### Exercise
Transcribe the material verbatim, starting at its first line and stopping once the line containing "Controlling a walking" has been given; no picture should appear.

### Material provided
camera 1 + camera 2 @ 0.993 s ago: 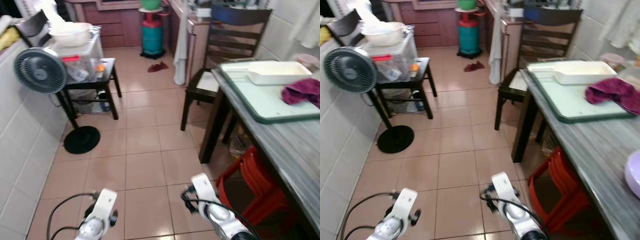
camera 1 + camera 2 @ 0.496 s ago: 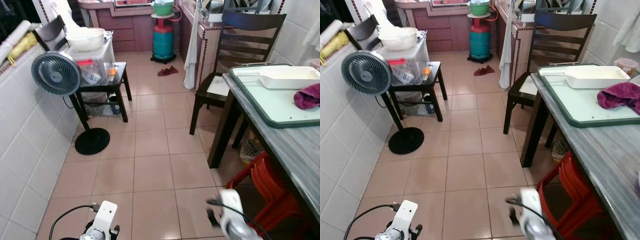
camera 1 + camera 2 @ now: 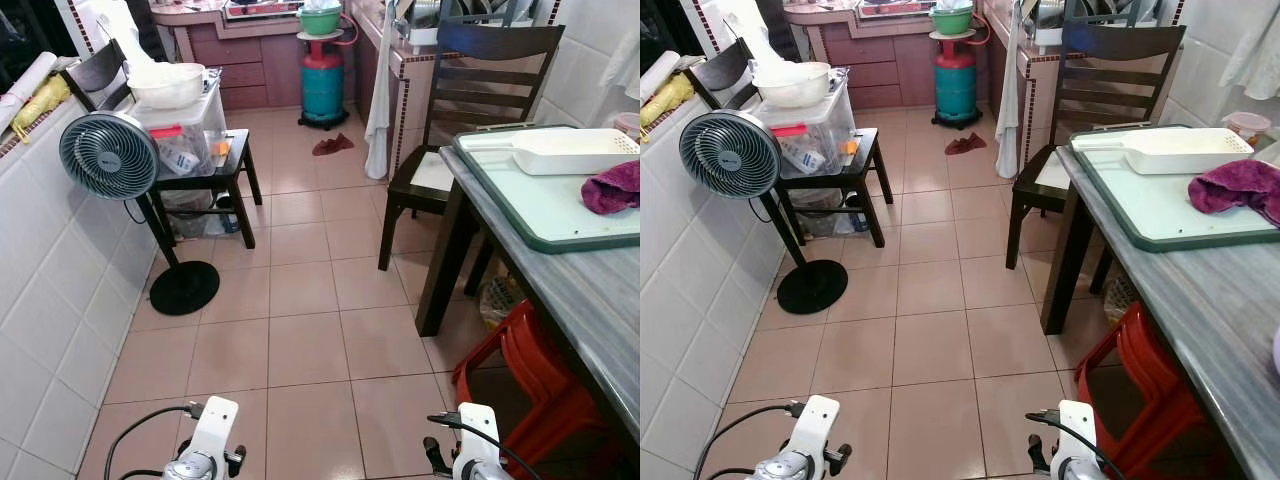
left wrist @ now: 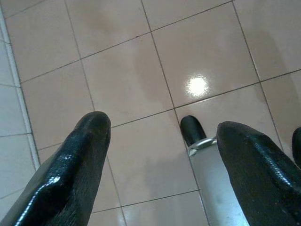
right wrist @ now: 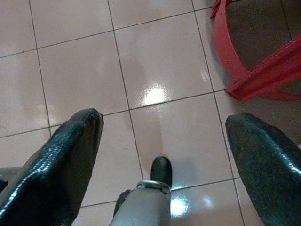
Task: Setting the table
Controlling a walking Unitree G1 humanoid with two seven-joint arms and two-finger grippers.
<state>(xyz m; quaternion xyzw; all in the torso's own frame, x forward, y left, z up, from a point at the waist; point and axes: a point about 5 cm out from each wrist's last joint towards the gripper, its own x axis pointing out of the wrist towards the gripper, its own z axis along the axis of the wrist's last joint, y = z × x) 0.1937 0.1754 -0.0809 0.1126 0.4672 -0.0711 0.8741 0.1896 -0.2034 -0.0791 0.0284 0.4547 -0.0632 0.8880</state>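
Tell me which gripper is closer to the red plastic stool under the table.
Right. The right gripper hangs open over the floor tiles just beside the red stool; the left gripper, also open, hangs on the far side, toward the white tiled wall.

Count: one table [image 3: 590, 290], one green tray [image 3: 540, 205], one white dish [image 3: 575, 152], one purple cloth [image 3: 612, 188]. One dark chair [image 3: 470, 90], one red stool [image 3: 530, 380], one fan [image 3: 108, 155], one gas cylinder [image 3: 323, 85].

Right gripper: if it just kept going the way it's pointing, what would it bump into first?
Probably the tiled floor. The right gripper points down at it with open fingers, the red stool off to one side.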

### Response to the task
camera 1 + camera 2 @ 0.993 s ago: 
camera 1 + camera 2 @ 0.496 s ago: 
camera 1 + camera 2 @ now: 
left wrist @ now: 
right wrist @ now: 
Task: Setting the table
Controlling a walking Unitree G1 humanoid with two seven-joint arms and two-finger grippers.

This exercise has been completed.